● **What is needed**
Where the data below contains pictures, omit them; output the rest word for word.

● **Material provided**
::::::

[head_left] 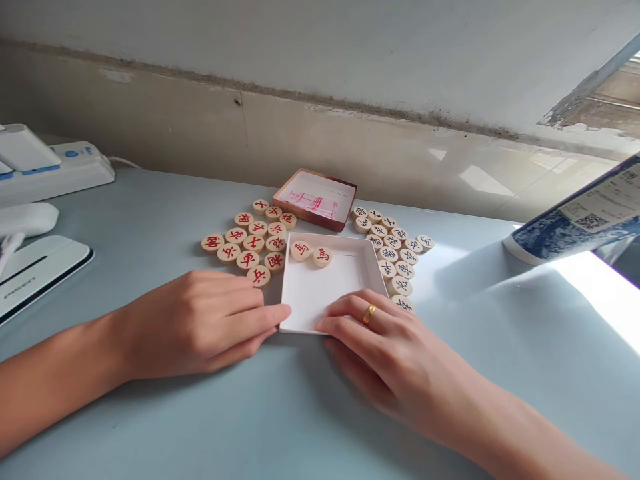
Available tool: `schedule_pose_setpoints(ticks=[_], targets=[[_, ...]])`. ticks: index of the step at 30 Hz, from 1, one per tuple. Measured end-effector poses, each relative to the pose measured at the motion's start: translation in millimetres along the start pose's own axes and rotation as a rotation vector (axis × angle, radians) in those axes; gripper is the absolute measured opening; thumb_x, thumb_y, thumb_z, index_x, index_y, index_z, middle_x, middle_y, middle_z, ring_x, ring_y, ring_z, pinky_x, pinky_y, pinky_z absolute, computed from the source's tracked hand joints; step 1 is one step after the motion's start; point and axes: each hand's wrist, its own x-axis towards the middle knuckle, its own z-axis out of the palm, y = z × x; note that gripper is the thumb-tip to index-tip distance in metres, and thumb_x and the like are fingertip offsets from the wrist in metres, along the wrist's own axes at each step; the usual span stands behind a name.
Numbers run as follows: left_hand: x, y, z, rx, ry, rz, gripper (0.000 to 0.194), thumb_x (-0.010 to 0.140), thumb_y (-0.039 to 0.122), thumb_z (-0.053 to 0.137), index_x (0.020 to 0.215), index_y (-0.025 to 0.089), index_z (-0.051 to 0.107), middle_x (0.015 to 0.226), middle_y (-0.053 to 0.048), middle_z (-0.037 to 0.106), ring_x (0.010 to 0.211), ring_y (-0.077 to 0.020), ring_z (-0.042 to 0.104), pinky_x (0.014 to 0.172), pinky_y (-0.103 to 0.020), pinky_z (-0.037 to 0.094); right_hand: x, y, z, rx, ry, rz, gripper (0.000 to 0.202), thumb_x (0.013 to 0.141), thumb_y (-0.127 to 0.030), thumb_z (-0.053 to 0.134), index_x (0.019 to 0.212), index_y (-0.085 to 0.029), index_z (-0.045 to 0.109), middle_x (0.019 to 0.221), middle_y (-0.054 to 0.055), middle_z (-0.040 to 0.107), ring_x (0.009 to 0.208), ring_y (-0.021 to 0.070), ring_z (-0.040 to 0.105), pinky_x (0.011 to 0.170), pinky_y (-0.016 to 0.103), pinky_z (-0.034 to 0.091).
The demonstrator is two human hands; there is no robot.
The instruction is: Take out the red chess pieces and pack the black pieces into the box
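On the blue-grey tabletop, a shallow white cardboard box holds two round wooden pieces with red characters. The right hand pinches its front wall; the left hand touches its near-left corner, grip unclear. Light, even pressure should keep the box level.

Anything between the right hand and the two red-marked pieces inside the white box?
Nothing visible. The right hand is at the near edge of the white box; the two red-marked pieces lie toward its far left corner, with only the box's floor showing between.
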Motion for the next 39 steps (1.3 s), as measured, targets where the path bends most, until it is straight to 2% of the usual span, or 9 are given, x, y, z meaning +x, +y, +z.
schedule_pose_setpoints(ticks=[39], targets=[[-0.5,0.3,0.5,-0.005,-0.014,-0.005,0.022,0.101,0.009,0.048,0.119,0.011,0.062,0.074,0.000,0.065,0.062,-0.0148,0.057,0.061,-0.030,0.042,0.1,-0.8,-0.1,-0.013,0.002,0.006,0.020,0.102,-0.011,0.050,0.111,-0.012,0.068,0.097,0.008,0.068,0.089,0.0203,0.063,0.075,0.038,0.056]])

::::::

● **Completed exercise**
[head_left] 
Available tool: `schedule_pose_setpoints(ticks=[_], targets=[[_, ...]])`. ticks: index of the step at 30 Hz, from 1, one per tuple. Measured end-effector poses, each relative to the pose measured at the motion's start: translation in millimetres along the start pose's own axes and rotation as a rotation vector (axis × angle, radians) in those axes; gripper is the absolute measured opening; thumb_x, thumb_y, thumb_z, index_x, index_y, index_z, middle_x, middle_y, middle_z, ring_x, ring_y, ring_z, pinky_x, pinky_y, pinky_z absolute, computed from the source's tracked hand joints; step 1 is one step after the motion's start; point and axes: each hand's wrist, its own x-axis towards the middle knuckle, its own z-axis out of the palm, y = z × x; note that gripper is the thumb-tip to index-tip distance in metres, and thumb_x and the like are fingertip offsets from the wrist in metres, along the wrist's own axes at each step; the usual span stands behind a name.
Numbers run as follows: left_hand: x, y, z, rx, ry, rz, gripper (0.000 to 0.194), thumb_x (-0.010 to 0.140), thumb_y (-0.039 to 0.122), thumb_z (-0.053 to 0.137), index_x (0.020 to 0.215), index_y (-0.025 to 0.089), index_z (-0.051 to 0.107), middle_x (0.015 to 0.226), middle_y (-0.053 to 0.048), middle_z (-0.037 to 0.106), ring_x (0.010 to 0.211), ring_y (-0.077 to 0.020), ring_z (-0.042 to 0.104), pinky_x (0.014 to 0.172), pinky_y (-0.103 to 0.020), pinky_z (-0.037 to 0.094); right_hand: x, y, z, rx, ry, rz, gripper (0.000 to 0.202), thumb_x (0.013 to 0.141), thumb_y (-0.127 to 0.030), thumb_z (-0.053 to 0.134), index_x (0.019 to 0.212), index_y (-0.085 to 0.029), index_z (-0.045 to 0.109), middle_x (0.019 to 0.221), middle_y (-0.054 to 0.055), middle_z (-0.040 to 0.107), ring_x (0.009 to 0.208), ring_y (-0.021 to 0.070), ring_z (-0.040 to 0.105), pinky_x (0.011 to 0.170), pinky_y (-0.016 to 0.103), pinky_z (-0.034 to 0.091).
The demonstrator is two human hands; there is no robot.
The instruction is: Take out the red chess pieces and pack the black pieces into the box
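On the blue-grey tabletop, a shallow white cardboard box holds two round wooden pieces with red characters. The right hand pinches its front wall; the left hand touches its near-left corner, grip unclear. Light, even pressure should keep the box level.

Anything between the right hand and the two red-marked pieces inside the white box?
Nothing visible. The right hand is at the near edge of the white box; the two red-marked pieces lie toward its far left corner, with only the box's floor showing between.
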Motion for the next 39 steps (1.3 s), as measured, targets where the path bends most, until it is straight to 2% of the usual span, or 9 are given, x, y, z meaning +x, +y, +z.
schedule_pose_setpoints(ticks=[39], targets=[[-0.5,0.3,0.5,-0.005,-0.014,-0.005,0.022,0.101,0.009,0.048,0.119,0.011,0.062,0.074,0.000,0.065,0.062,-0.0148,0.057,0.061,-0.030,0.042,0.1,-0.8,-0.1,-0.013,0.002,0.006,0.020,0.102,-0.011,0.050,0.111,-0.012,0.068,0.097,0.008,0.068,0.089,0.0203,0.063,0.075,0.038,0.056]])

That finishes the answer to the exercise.